As discussed, innovative companies have already begun to deploy PPC techniques in real-world scenarios, combining internal capabilities with external PPC expertise. Enterprises looking to embrace these possibilities need to:
- Calibrate Understanding: PPC techniques have a variety of strengths and weaknesses and are currently suited to specific applications and data requirements. Companies should develop a calibrated understanding of what is realistic today, where these technologies can be applied in their industry and which PPC techniques are fit for their specific goals.
- Identify Opportunities: Companies should work with ecosystem partners to identify previously inaccessible data-sharing opportunities, or look at existing high-risk, cumbersome data-sharing processes that may be suitable for initial test and validation. In particular, AI drives these opportunities with companies looking to gain clearer insight via wider access to data beyond what each can provide on its own. Because PPC techniques operate without the raw data ever being revealed, they lower the barrier to data use.
- Co-Create: Companies should look to foster innovation and co-create with trusted partners that have expertise in the area of PPC techniques and tangential technologies like blockchain and cybersecurity to help improve existing tools and technologies and to fashion new tools in these areas that we don’t yet know we’ll need.
- Think long term: With further development, PPC techniques have the potential to be a major disrupter of traditional data-driven business models while also democratizing the raw materials of AI as they can support decentralized algorithm development rather than being dependent on a few large AI vendors. Companies should start to think long term, investigating opportunities to use these techniques in conjunction with other technologies to create new value.

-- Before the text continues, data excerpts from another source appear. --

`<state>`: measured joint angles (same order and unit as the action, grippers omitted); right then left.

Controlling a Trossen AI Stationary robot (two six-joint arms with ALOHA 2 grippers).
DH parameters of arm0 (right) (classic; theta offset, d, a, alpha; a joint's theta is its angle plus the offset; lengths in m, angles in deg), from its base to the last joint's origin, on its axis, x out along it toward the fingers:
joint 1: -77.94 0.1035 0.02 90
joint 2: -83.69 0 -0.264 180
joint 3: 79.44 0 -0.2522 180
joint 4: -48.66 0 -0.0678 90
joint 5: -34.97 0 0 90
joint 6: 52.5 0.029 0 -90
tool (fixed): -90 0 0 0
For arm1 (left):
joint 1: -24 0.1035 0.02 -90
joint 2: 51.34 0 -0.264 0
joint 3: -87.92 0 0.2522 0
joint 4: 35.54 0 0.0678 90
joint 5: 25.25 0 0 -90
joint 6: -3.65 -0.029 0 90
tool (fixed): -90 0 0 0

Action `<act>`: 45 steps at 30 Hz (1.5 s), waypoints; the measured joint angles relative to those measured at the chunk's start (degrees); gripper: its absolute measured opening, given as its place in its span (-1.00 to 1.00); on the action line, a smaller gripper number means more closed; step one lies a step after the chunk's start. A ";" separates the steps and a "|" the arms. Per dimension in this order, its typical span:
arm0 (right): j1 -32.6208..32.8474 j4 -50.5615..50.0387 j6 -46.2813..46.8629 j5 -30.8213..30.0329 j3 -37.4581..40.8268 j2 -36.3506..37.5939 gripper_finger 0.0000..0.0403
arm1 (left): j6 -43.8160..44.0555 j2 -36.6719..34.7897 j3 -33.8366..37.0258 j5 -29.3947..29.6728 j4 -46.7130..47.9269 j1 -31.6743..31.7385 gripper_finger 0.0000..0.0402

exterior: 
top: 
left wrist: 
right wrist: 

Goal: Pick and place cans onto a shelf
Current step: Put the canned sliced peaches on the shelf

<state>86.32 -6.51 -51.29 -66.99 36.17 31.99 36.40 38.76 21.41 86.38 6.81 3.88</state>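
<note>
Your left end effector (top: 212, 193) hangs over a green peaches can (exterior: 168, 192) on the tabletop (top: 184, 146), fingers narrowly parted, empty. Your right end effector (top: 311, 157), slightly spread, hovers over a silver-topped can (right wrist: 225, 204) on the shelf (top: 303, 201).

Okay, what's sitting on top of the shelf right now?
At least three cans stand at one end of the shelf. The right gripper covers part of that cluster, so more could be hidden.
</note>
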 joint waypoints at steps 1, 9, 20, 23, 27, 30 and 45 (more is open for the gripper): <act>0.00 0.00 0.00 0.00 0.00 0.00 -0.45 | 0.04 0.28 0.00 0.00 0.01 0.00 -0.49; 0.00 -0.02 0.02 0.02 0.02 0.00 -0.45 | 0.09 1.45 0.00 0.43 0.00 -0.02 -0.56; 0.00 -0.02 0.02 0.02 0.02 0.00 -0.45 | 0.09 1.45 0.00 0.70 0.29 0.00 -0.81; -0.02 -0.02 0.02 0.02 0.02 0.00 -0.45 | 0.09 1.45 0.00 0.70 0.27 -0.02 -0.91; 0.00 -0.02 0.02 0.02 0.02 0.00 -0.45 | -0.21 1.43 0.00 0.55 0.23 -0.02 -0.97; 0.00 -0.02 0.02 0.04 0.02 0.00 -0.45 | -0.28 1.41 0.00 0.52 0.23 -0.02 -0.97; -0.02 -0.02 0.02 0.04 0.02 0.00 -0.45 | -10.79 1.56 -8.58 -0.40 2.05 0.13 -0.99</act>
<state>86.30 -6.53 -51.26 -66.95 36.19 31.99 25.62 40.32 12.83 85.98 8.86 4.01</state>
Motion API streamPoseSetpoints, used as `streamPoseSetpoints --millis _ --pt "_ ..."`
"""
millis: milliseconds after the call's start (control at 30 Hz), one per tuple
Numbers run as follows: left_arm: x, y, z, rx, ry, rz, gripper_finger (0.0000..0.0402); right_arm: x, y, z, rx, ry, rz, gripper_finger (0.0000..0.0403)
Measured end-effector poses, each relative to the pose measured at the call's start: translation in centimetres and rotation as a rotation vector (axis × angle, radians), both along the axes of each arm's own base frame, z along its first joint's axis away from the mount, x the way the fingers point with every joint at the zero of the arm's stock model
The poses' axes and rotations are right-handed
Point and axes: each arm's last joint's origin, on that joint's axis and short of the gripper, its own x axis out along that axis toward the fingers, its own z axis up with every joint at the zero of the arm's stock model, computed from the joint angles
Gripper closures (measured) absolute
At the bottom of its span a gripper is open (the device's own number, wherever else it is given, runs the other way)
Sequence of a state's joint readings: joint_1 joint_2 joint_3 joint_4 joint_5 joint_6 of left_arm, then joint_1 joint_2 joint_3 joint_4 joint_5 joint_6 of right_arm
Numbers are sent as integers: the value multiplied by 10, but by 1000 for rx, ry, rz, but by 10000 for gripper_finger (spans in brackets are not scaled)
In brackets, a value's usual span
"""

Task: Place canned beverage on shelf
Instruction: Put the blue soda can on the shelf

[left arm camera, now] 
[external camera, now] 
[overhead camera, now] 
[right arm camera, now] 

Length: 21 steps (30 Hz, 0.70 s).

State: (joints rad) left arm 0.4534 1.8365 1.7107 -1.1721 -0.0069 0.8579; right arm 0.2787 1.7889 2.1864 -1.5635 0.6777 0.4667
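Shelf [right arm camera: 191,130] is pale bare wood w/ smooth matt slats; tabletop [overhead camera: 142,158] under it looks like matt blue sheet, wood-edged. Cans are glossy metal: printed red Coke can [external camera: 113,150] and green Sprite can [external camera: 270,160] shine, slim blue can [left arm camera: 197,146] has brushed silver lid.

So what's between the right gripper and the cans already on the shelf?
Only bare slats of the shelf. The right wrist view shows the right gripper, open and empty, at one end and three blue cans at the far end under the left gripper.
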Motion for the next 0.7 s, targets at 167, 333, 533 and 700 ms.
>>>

With the growing argument for ecosystem collaboration and the need for effective and secure methods of data exchange and collaboration, PPC techniques and their successors will be critical to effective, safe and secure data sharing. This in turn will be fundamental for businesses to gain value from their data and provide new avenues for disruption. We’re on the path to industrializing PPC offerings so our clients can take advantage of new near- and long-term opportunities. Let’s talk about what that could mean for your business.
*Glossary of terms:
Data Obfuscation: The process of hiding the original data by modifying the content, i.e. by replacing certain parts of the content with meaningless content while keeping the data usable. Usually used to protect sensitive or personally identifiable data and is also referred to as Data Masking.
Anonymization/De-identification: Refers to types of obfuscation that are intended to maintain privacy by replacing personally identifiable content, i.e. names, addresses, phone numbers etc., with values that don’t have direct relationships to that person.
Internet of Things (IoT): Refers to the embedding of systems and sensors into physical devices and objects that allow them to interconnect with each other and to the wider internet without human intervention.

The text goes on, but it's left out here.